Caperucita convino en cumplir los últimos deseos de la abuelita y los primeros de ella misma sin preguntar las sandeces del relato infantil, que por qué tiene esos ojotes tan grandotes y esas manotas tan gigantescas y esa bocota para comerme mejor, y permaneció tranquila compartiendo  el lecho y los placeres de la supuesta enferma, y al terminar le dijo a Hobbes: “Ha concluido el acto” y lo obligó a que se quitara el ridículo disfraz y se fueran directamente a la Jefatura para contraer la poesía del matrimonio, pero en ese momento la auténtica abuela se desprendió las ataduras de la máscara de oxígeno con que la había amarrado el más zorro de los lobos, y reclamó para sí el derecho a constituirse en la esposa del violador, “guerra es guerra y cáncer es cáncer”, y entonces Caperucita y la abuelita comenzaron a nombrarse sus respectivas mamás, o sea, sus respectivas bisabuela e hija, y no cesaron la disputa de imputaciones hasta que unos casadores  que por allí pasaban agarraron a Hobbes y lo hicieron casarse con la vieja in artículo mortis.

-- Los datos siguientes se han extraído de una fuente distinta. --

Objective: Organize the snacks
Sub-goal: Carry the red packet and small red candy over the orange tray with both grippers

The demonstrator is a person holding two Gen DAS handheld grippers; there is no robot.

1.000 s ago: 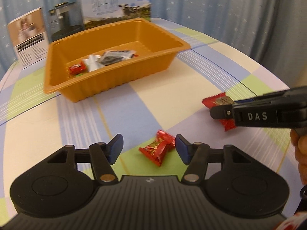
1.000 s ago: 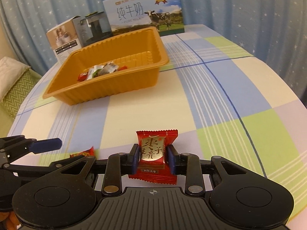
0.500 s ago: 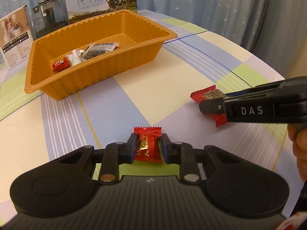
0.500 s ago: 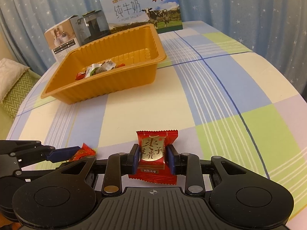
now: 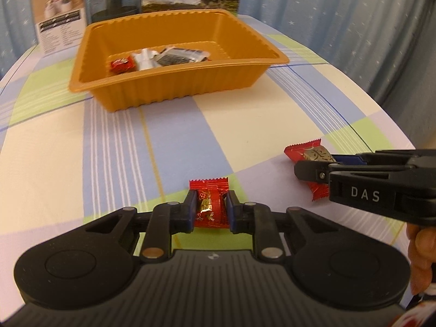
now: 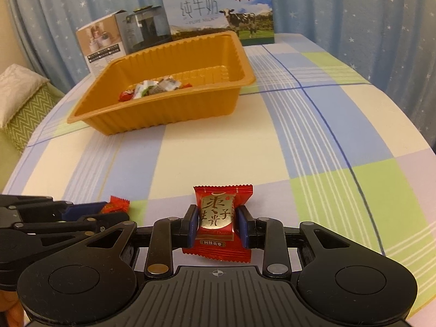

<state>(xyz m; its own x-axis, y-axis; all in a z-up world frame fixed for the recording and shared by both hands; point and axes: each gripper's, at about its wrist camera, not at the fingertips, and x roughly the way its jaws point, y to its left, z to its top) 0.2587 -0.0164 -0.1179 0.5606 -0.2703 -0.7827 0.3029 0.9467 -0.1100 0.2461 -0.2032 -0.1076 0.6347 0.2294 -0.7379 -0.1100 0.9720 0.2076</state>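
Your left tongs [image 5: 209, 210] were wide a moment ago; now they pinch a small red candy [image 5: 209, 204]. Your right tongs [image 6: 217, 227] still squeeze the big red candy [image 6: 218, 219]. Both can go in the orange tray [image 5: 174, 92] next.

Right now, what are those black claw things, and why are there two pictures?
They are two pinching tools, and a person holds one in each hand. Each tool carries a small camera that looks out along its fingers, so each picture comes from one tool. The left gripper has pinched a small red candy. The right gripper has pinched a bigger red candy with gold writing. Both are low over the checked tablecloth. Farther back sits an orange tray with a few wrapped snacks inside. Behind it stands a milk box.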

Sin embargo, para aleluya de todos, el lobo curó a la abuelita con aplicaciones intensivas de rayos ultrapénicos, y la anciana se sintió robusta y vigorosa como una Edith Piaf cualquiera, e instaló un dancing en el apartamento, La Bôite de Pandora, donde además respondía consultas amorosas y reparaba entuertos de virginidad. Hobbes en sus ratos libres atendía a los clientes, y en sus ratos de trabajo atendía los insaciables requerimientos lúbricos de Caperucita, que pronto llegó a superar la ecuménica sapiencia de la abuela.

Caperucita, como era de esperarse, concluyó este episodio de su vida con un “colorín-colorado”, y jamás volvió a sonrojarse ante las delicias del mundo.